Sedna appears unusual in other ways besides its orbit. First and foremost, it is one of the largest known "minor planets," with an estimated size of 1,000 miles compared to Pluto's 1,400 miles. Sedna also displays an unusually red color that is still unexplained.

Initial measurements indicated that Sedna's rotation period was also extreme - extremely long compared to other solar system residents. By measuring small brightness fluctuations, scientists estimated that Sedna rotated once every 20-40 days. Such slow rotation likely would require the presence of a nearby large moon whose gravity could apply the brakes and slow Sedna's spin. As a result of this interpretation, artist's concepts released when Sedna's discovery was announced showed a companion moon. One month later, images taken by NASA's Hubble Space Telescope demonstrated that no large moon existed.

In true detective fashion, Gaudi and his colleagues re-investigated the matter by observing Sedna using the new MegaCam instrument on the 6.5-meter-diameter MMT Telescope at Mount Hopkins, Ariz. They measured Sedna's brightness looking for telltale, periodic brightening and dimming that would show how fast Sedna rotates.

As noted by Matthew Holman, one of the members of the CfA team, "The variation in Sedna's brightness is quite small and could have been easily overlooked."

Their data fits a computer model in which Sedna rotates once every 10 hours or so. The team's measurements definitively rule out a rotation period shorter than 5 hours or longer than 10 days.

While these data solve one mystery of Sedna, other mysteries remain. Chief among them is the question of how Sedna arrived in its highly elliptical, eons-long orbit.

"Theorists are working hard to try to figure out where Sedna came from," said Gaudi.

Astronomers will continue to study this strange world for some time to come.

"This is a completely unique object in our solar system, so anything we can learn about it will be helpful in understanding its origin," said Stanek.

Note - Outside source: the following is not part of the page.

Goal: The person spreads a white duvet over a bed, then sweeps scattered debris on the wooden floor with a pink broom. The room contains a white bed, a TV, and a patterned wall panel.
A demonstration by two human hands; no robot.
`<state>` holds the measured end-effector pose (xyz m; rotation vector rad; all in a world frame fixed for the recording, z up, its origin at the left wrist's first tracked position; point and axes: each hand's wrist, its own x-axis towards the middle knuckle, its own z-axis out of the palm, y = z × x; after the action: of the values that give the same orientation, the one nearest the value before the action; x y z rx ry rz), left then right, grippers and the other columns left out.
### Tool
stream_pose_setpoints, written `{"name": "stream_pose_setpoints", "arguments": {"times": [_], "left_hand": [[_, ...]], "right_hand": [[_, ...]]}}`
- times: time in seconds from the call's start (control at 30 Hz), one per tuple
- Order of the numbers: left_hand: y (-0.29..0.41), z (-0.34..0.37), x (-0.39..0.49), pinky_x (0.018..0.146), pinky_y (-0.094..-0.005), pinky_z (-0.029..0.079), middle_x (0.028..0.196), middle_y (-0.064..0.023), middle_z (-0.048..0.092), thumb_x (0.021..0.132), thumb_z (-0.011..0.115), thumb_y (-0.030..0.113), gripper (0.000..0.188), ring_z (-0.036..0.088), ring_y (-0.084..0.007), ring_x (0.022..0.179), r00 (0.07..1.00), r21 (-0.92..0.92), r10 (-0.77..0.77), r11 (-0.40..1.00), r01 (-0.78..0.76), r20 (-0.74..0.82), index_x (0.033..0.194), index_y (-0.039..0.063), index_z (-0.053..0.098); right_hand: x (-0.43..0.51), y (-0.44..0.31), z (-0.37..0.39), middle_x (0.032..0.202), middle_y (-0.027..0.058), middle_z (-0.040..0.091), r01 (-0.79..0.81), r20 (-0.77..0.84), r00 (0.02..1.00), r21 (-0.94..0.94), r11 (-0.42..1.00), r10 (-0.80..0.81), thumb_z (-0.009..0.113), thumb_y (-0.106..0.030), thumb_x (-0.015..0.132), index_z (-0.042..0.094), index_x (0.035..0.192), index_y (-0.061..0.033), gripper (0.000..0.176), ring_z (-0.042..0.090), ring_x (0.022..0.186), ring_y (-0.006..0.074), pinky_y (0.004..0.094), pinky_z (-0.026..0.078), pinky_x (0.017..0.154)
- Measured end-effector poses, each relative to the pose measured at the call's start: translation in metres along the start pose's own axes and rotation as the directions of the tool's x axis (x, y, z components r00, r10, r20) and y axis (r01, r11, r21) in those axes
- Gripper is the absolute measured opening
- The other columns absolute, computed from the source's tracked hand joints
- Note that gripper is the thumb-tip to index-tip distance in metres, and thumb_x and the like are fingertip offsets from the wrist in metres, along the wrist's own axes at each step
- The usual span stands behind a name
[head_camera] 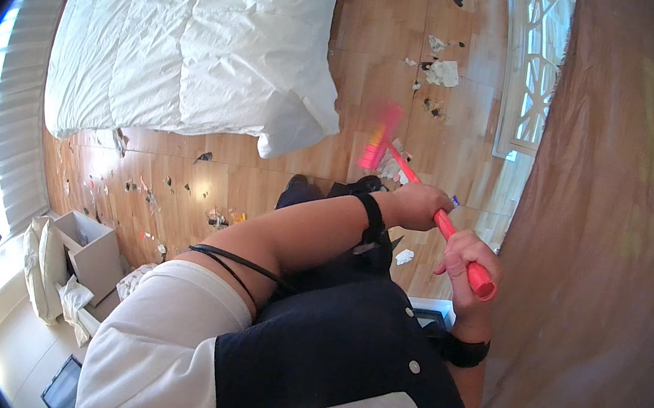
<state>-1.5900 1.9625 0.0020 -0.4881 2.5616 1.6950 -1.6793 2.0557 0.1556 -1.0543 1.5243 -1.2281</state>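
A red-handled broom slants across the view, and both of my hands grip its pole point(447, 225). My left hand point(422, 207) is wrapped around the middle of the pole. Closer to my body, my right hand point(471, 263) holds the pole near its end. The pink and yellow broom head point(380, 137) is blurred and lies over the wood-look floor point(375, 74). Pale scraps of paper point(392, 168) show beside the head, partly hidden by the pole. Another crumpled white scrap point(404, 256) rests on the floor left of my right hand.
A bed with a white duvet point(199, 45) fills the upper left. Paper and dark scraps point(443, 72) lie beyond the broom, with more litter point(145, 192) to the left. A white lattice panel point(536, 77) and large brown surface point(601, 240) border the right. A box point(88, 253) stands lower left.
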Motion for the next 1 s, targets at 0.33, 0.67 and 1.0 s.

This research has been submitted to The Astrophysical Journal Letters for publication and is posted online at arxiv.org/abs/astro-ph/0503673.

Headquartered in Cambridge, Mass., the Harvard-Smithsonian Center for Astrophysics (CfA) is a joint collaboration between the Smithsonian Astrophysical Observatory and the Harvard College Observatory. CfA scientists, organized into six research divisions, study the origin, evolution and ultimate fate of the universe.